%% 15. Lebesgue constants
ATAPformats
%%
% There is a well developed theory that quantifies the convergence or
% divergence of polynomial interpolants. A key notion is that of the
% _Lebesgue constant,_ $\Lambda$, for interpolation in a given set of
% points.

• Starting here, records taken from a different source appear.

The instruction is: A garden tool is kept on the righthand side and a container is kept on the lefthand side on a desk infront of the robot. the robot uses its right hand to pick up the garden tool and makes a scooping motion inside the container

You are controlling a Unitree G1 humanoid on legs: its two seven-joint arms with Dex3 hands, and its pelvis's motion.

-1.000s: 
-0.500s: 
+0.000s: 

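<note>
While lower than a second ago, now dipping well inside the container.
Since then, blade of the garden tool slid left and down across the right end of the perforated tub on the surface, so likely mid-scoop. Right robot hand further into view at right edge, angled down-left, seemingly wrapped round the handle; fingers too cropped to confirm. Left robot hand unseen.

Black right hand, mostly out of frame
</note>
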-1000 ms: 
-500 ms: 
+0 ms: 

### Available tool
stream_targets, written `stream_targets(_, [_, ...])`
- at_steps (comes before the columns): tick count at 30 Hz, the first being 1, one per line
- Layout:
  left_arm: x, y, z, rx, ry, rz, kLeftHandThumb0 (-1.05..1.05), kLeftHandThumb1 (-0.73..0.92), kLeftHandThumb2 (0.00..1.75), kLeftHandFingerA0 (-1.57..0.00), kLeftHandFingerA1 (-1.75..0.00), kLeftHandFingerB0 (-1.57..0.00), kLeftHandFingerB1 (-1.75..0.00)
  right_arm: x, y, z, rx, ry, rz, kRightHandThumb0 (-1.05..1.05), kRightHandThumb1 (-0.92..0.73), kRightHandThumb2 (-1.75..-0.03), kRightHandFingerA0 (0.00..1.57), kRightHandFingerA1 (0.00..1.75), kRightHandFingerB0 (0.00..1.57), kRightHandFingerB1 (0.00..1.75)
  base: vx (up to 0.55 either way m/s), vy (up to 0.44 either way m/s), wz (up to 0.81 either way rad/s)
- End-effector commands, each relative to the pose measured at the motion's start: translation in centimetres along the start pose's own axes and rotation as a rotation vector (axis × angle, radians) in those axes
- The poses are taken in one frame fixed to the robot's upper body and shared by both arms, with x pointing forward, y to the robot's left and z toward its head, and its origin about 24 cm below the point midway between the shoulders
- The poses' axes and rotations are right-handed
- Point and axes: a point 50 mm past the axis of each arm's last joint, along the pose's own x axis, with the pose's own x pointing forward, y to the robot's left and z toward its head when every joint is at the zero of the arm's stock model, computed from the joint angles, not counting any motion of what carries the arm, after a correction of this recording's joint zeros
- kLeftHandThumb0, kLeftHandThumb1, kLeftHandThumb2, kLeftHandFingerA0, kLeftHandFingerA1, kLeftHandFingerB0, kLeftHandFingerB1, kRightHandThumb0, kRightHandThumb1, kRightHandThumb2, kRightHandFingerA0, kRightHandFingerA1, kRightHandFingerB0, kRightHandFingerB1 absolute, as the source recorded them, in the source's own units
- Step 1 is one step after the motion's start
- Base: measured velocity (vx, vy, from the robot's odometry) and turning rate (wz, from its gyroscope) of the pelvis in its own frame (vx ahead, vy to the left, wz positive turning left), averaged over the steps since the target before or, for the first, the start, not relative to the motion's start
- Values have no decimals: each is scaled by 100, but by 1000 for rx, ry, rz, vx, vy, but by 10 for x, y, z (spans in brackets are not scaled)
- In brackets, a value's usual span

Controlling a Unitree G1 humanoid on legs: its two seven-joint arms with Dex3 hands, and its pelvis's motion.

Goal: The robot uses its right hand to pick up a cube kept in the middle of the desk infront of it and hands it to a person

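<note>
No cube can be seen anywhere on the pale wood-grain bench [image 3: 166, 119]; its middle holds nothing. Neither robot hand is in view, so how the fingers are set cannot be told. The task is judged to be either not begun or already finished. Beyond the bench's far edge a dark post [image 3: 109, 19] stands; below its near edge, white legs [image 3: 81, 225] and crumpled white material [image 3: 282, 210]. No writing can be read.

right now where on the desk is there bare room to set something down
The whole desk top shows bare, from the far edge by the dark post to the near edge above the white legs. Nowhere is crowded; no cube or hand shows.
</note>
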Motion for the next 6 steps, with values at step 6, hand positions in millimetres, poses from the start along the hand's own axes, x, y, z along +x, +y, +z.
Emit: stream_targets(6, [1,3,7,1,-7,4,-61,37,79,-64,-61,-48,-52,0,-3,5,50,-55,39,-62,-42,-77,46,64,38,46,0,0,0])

The Lebesgue constant is the $\infty$-norm of the linear mapping
% from data to interpolant:
% $$ \Lambda = \sup_{f} {\|p\|\over \|f\|},
% \eqno (15.1) $$
% where $\|\cdot\|$ denotes the $\infty$-norm in $C([-1,1])$. In
% words, if you have data values on an $(n+1)$-point grid, and the data
% come from sampling a function that is
% no greater than 1 in absolute value, what is the largest possible value
% of the interpolant $p$ somewhere in $[-1,1]$?
%%
% In the plots of Chapter 13 for interpolation of Runge's function, for
% example, we saw that the interpolants grew much bigger than the data.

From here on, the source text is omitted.